DATA EXCERPTS:
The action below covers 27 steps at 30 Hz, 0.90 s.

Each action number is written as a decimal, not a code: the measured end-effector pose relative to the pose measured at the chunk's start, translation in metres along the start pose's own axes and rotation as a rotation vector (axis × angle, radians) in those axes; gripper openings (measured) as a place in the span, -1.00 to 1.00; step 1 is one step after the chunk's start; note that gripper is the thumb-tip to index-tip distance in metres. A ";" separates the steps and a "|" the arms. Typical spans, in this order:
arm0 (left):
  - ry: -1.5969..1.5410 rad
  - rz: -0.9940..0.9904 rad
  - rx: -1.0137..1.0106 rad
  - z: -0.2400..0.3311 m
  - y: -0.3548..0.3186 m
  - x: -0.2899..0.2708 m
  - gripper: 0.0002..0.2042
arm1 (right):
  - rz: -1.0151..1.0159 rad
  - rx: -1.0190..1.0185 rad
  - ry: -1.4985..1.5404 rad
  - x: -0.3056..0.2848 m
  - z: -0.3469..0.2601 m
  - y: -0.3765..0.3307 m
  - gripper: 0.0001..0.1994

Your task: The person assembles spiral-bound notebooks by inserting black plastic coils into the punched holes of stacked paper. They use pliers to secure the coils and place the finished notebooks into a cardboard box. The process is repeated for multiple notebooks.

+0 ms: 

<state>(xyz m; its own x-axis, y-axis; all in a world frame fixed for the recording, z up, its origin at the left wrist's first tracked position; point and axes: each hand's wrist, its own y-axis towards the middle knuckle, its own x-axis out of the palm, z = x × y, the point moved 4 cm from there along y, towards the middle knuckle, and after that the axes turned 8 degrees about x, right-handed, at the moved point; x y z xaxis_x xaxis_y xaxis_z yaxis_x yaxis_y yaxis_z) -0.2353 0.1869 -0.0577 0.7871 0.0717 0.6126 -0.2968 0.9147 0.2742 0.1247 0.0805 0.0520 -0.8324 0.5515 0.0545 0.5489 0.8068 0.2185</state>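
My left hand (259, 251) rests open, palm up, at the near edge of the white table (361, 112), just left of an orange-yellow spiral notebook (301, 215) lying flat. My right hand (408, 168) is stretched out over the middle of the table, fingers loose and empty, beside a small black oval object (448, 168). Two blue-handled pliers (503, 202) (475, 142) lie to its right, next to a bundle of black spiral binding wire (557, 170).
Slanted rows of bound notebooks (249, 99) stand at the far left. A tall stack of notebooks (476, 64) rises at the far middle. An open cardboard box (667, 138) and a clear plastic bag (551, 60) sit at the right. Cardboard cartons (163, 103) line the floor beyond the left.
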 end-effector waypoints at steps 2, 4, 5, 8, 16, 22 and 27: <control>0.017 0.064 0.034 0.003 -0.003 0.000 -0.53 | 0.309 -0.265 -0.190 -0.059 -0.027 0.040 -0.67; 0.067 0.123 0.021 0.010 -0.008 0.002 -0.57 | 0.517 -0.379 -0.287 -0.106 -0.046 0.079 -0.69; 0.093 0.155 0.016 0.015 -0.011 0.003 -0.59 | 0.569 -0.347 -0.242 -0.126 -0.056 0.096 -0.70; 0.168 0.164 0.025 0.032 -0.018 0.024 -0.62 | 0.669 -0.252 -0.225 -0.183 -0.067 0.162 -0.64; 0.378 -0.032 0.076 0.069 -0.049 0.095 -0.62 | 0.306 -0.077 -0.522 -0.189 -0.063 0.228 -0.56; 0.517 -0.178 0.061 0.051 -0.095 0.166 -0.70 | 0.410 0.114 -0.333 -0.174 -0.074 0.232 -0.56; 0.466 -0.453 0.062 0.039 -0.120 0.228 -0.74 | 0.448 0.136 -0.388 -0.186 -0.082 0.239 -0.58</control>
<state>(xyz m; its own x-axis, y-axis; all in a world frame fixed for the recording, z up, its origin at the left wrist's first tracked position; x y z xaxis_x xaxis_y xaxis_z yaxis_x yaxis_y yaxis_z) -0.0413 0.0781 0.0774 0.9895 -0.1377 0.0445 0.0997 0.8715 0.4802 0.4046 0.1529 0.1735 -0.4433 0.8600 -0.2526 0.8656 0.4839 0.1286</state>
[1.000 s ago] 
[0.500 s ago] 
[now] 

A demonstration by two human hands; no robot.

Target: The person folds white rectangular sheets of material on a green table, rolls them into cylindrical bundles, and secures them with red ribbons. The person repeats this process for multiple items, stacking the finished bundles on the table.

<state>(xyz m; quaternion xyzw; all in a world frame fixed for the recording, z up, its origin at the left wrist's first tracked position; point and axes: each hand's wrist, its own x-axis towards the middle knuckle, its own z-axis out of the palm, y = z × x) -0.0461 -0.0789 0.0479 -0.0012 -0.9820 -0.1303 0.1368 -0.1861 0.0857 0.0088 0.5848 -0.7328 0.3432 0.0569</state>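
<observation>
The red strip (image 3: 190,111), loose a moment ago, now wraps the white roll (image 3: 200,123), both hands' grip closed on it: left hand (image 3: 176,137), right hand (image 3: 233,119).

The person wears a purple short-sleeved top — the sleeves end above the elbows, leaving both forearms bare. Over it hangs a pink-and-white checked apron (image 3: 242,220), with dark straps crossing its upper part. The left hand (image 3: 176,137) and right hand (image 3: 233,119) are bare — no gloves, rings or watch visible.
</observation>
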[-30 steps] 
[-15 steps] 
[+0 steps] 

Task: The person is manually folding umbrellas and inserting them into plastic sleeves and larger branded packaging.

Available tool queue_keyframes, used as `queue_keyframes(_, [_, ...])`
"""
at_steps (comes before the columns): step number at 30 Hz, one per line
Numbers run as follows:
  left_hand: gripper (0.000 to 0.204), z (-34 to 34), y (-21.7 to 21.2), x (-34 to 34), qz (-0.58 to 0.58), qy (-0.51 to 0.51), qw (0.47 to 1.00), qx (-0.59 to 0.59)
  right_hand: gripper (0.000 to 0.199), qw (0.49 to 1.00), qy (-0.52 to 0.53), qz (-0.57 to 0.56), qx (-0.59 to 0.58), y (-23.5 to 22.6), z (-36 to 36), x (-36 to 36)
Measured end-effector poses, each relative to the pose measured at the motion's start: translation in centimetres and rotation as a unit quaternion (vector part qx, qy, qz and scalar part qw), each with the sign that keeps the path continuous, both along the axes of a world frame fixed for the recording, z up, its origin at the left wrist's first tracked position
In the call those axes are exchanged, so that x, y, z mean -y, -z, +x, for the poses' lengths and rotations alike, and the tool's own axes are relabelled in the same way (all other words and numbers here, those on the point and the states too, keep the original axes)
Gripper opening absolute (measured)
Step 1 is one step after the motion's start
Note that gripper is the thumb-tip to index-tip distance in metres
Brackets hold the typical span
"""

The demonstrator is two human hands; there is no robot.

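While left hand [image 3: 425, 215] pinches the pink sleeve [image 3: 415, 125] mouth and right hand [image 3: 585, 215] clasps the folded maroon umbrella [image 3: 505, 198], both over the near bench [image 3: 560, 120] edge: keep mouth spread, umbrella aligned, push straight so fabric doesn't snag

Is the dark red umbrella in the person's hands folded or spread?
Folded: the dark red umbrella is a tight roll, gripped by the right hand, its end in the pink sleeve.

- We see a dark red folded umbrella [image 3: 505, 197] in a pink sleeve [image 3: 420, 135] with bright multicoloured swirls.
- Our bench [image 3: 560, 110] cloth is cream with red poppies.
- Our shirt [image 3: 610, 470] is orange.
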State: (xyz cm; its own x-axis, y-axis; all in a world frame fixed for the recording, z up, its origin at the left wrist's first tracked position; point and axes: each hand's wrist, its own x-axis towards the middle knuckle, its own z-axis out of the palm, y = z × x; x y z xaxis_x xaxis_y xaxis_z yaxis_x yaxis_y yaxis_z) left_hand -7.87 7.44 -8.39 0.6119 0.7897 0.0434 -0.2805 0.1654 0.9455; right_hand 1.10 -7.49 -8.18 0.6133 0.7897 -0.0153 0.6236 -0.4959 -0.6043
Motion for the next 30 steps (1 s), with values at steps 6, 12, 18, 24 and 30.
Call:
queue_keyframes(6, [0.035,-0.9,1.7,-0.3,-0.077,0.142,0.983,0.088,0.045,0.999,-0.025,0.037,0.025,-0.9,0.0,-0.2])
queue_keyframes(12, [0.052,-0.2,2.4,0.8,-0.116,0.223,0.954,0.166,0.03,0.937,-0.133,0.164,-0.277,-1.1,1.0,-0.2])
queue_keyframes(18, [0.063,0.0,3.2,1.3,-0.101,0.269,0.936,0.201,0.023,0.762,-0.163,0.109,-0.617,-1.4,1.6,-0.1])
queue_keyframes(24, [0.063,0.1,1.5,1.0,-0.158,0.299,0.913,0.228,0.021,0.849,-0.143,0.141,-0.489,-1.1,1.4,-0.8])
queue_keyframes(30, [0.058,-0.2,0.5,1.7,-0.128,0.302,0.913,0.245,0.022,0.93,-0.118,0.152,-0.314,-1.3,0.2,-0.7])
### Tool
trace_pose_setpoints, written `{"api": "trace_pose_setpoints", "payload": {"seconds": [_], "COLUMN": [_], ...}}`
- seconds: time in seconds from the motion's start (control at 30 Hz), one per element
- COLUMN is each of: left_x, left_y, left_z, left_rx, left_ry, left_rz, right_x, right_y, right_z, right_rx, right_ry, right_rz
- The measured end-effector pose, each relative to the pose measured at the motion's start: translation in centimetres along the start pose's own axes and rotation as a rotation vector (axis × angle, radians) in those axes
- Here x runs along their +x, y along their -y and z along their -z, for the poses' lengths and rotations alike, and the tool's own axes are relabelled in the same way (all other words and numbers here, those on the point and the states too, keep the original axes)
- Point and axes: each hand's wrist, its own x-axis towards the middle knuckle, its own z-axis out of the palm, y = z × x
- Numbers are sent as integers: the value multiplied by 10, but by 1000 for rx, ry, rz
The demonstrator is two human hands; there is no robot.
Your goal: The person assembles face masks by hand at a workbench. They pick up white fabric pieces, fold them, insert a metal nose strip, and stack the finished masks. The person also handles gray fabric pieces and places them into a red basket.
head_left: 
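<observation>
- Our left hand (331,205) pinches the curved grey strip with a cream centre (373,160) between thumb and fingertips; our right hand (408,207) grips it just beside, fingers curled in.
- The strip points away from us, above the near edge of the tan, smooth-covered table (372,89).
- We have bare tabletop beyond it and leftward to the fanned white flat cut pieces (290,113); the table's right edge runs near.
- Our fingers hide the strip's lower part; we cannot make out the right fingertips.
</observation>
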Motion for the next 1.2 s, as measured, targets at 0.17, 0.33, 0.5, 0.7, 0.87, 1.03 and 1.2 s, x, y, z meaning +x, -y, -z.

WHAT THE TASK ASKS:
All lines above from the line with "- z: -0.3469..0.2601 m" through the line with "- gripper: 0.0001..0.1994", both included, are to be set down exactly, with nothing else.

TASK RESULT:
  - z: -0.3469..0.2601 m
  - y: -0.3765..0.3307 m
  - gripper: 0.0001..0.1994

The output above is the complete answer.